Review: Craeft: An Inquiry into the Origins and True Meaning of Traditional Crafts

The Old English word "craeft" meant much more than the modern word "craft" usually does. Mental skill and virtue could be implied by it, and a sense of "power or skill in the context of knowledge, ability and a kind of learning." In Craeft, British archeologist and medieval historian Alexander Langlands (Henry Stephen's Book of the Farm) offers an entertaining and inspirational look at traditional skills that were part of ordinary English life for thousands of years, but were broadly abandoned with the advent of fossil fuels, mass production, plastics, pesticides and even cement. In the process, he says, we have literally lost touch with the world around us, and with the power and complex abilities of our own bodies.

Langlands has been part of several historical TV series on rural British life in various time periods. In Craeft, he performs many practical experiments on his rural English property, trying to replicate the results that field archeology and research pose in theory. His idealism and his love of the natural world and what we can learn to make of it are contagious. He deftly combines his hands-on experiences with historical knowledge in chapters on the skills of haymaking, pond making, pottery, dry stone wall building, spinning and weaving, tanning and leather work, draft animals, effective digging, and the many tools derived from stick and stones, among others. He learns to use a scythe, burns lime, grows long-stem straw to weave basket hives for keeping bees, and describes what he calls a life-altering experience of helping to thatch an ancient roof, which also meant identifying and collecting most of the raw materials in the woods and fields nearby. "Archaeology became so much more than just stuff in the ground.

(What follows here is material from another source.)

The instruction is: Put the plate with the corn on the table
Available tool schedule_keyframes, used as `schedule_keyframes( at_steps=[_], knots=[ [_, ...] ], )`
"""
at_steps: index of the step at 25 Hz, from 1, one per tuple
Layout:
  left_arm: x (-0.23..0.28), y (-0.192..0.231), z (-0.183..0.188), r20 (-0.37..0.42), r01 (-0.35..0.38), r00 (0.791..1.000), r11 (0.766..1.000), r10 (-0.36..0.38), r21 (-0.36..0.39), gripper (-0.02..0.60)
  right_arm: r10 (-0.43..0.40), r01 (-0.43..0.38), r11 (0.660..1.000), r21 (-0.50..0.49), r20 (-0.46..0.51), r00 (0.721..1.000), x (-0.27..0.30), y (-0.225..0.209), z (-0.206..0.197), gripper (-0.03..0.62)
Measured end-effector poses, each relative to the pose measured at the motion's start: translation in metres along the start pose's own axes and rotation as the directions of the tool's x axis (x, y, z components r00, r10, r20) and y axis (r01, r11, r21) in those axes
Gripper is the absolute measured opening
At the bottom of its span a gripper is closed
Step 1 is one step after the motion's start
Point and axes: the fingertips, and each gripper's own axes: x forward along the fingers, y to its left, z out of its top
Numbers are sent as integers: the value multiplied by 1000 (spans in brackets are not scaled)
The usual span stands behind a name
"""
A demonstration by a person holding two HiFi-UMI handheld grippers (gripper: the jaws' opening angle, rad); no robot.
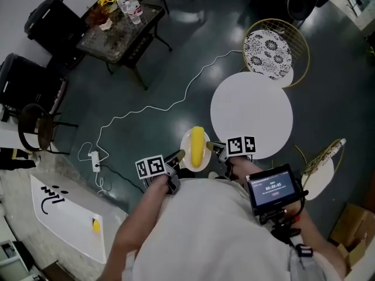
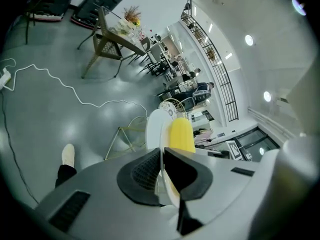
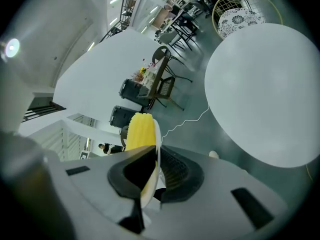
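Observation:
A small white plate (image 1: 188, 154) with a yellow corn cob (image 1: 197, 145) on it hangs in the air just left of the round white table (image 1: 252, 113). My left gripper (image 1: 179, 155) is shut on the plate's left rim and my right gripper (image 1: 212, 147) is shut on its right rim. In the left gripper view the plate's edge (image 2: 163, 134) runs between the jaws with the corn (image 2: 181, 135) beyond them. From the right gripper's camera the plate (image 3: 156, 156) is pinched edge-on, the corn (image 3: 140, 130) stands above it, and the table (image 3: 265, 91) lies to the right.
A gold wire chair with a patterned seat (image 1: 268, 52) stands behind the table, another chair (image 1: 321, 163) at its right. A white cable (image 1: 152, 107) trails over the dark floor to a power strip (image 1: 95, 160). At the far left are a dark side table (image 1: 120, 31) and black chairs (image 1: 29, 89).

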Motion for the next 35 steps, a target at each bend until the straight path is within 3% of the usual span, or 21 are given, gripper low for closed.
schedule_keyframes(
  at_steps=[15,23,35],
  knots=[
    [-1,32,102,-198,70,979,992,-49,102,26,-73,56,992,116,153,985,65,26,48,37],
    [30,27,108,-308,104,950,985,-58,135,26,-134,91,977,192,223,966,54,7,60,36],
    [121,-1,133,-443,134,896,953,1,273,26,-177,87,956,279,318,931,24,-52,114,37]
  ],
)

It became an exploration of what it was to be human."

Most of these old skills produce less than modern methods produce, but they do so more reliably and cheaply, says Langlands, and often more beautifully as well. They were developed in circular (instead of growth) economies, grounded in the cultivation of finite local natural resources, and their resilience and sustainability deserves new attention. "It seems we are finally coming back to this notion that making has a spiritual element to it, that making fits within a wider understanding of who we are and where we are going." This is an illuminating book on the pleasures of traditional work, and how we can rediscover that tactile world of skillful creation. --Sara Catterall

Shelf Talker: Anecdotes of practical experiments are combined with historical expertise in these essays on ancient skills of human life and how they can reconnect us with ourselves and the world.